What the strongest deployers are doing
The pattern observable across the European enterprises with the most successful AI-coding deployments shares a small set of characteristics. Different review standards for AI-generated code — the same bar, with the additional requirement that the submitting engineer be able to explain every line they ship, regardless of authorship. AI-tool training as part of engineering onboarding — not "here's how to use it" but "here's how it fails, here's how to verify what it generates, here's what the published evidence says about where it is and is not trustworthy." Updated estimation discipline — velocity appears to go up, but the shape of work changes; time saved on generation gets partly absorbed in verification, and the net gain is real but smaller than vendor marketing suggests. Tighter, not looser, review and CI practices — stricter linting, mandatory annotation of AI-generated sections, smaller and more frequent pull requests. The productivity gain is real only if review quality is preserved; loosening review to ride the velocity bump is the most common failure mode and produces the worst long-term outcomes.
The honest number
The published controlled evidence does not support a single industry-wide productivity figure for AI coding tools, and any CTO claiming one is overstating their data. What the evidence supports is a more useful framing: substantial gains in bounded, well-specified tasks; flat or negative gains in unbounded, deeply-contextual tasks; and significant variance across teams, languages, and codebases. The Anthropic deployment-overhang finding (sixty percent assisted, zero-to-twenty percent delegated) is the closest the field has to a defensible aggregate. The CTO who can articulate which categories of their organisation's work fall into the bounded bucket and which fall into the unbounded one is several conversations ahead of the CTO citing the vendor's productivity figure.

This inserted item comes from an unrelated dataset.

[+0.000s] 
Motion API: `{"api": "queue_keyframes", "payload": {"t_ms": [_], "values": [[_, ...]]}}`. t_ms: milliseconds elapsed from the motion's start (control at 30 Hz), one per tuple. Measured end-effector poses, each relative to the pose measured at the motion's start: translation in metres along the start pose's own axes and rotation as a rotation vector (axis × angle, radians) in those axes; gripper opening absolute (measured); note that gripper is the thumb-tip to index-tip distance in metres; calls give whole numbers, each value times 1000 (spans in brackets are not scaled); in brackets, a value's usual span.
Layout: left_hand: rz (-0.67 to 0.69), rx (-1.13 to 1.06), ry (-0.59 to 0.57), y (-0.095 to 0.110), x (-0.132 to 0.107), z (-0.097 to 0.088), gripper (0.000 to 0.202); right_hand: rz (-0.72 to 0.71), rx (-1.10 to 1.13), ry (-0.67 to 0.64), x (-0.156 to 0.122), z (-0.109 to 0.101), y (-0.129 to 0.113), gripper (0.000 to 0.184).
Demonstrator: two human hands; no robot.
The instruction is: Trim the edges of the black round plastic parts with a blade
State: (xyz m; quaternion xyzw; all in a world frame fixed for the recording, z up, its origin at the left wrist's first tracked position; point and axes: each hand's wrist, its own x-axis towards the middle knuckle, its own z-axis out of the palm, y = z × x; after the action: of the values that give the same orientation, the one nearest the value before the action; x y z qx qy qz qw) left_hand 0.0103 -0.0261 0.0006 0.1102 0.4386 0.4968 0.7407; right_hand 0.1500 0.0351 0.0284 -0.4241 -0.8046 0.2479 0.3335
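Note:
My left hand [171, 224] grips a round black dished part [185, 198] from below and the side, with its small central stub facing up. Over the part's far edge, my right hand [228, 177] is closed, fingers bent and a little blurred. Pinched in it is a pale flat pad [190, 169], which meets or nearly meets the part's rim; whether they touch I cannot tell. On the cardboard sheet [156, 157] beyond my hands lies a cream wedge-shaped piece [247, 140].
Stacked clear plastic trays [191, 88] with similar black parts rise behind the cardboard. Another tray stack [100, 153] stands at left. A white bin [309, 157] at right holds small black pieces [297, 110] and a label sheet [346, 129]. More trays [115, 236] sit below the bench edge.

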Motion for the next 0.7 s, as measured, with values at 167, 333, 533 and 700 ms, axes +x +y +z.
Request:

What to do now, in operational form
For organisations that have not rolled out AI coding tools: start with a structured pilot on one team and one codebase, with a measurement framework that includes review cycle time, defect escape rate, and rework percentage — not just generation speed. For organisations that have rolled it out: audit what AI-generated tests are actually testing; this category of risk is easy to miss until it is expensive. For organisations being asked by their board whether they are "using AI": the honest answer is not yes or no. The honest answer describes the specific workflows that have changed, what was measured, what improved, what worsened, and what governance was added. That answer is materially more credible than a percentage.
The tools are good enough to use and imperfect enough to respect. The CTOs who internalise both halves of that sentence will compound an advantage over the CTOs who only internalise the first half. The board has already moved on from the first question. The brief above is the start of the answer to the second.